Initially Okta got the blame and why not? It was a new authentication provider for us and the Okta logon screen is what people would see prior to being challenged to authenticate again followed by losing their changes. We had previously used ADFS and since Okta was similar we focused on the token session lifetime as laid out by Rob Garrett in his SharePoint Authentication and Session Management post. Well it turned out that the Okta token lifetime was 8 hours so we had about 7 hours and 50 minutes before SharePoint would time it out so that wasn’t the issue.
After combing through the logs we noticed several errors that were similar to the following:
Failed to get token from distributed cache for ’05.t|okta|<enduser>@<mycompany.com>’
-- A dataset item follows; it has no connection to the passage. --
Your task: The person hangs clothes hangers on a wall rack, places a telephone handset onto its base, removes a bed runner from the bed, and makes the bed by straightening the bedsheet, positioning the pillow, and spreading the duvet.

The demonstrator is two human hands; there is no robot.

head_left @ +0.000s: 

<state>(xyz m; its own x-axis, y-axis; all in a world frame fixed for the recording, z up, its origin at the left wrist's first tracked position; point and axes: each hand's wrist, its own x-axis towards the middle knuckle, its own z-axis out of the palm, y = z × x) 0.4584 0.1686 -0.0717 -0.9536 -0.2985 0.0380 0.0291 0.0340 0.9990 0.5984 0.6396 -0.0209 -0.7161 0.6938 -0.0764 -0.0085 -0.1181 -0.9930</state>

So now we were focused on the distributed cache and came across a great article from Jason Warren titled “SharePoint 2013 distributed cache bug” and proceeded to implement those suggestions. After doing so the number of token cache failures dropped dramatically but we were still seeing 100’s of failures per day across the farm. At that point we submitted a support ticket and worked with Microsoft support who advised us to implement the following settings for all the cache containers using the procedures below:
- Stop “Distributed Cache” service from “Services on Server” page in CA on all servers that are running the service.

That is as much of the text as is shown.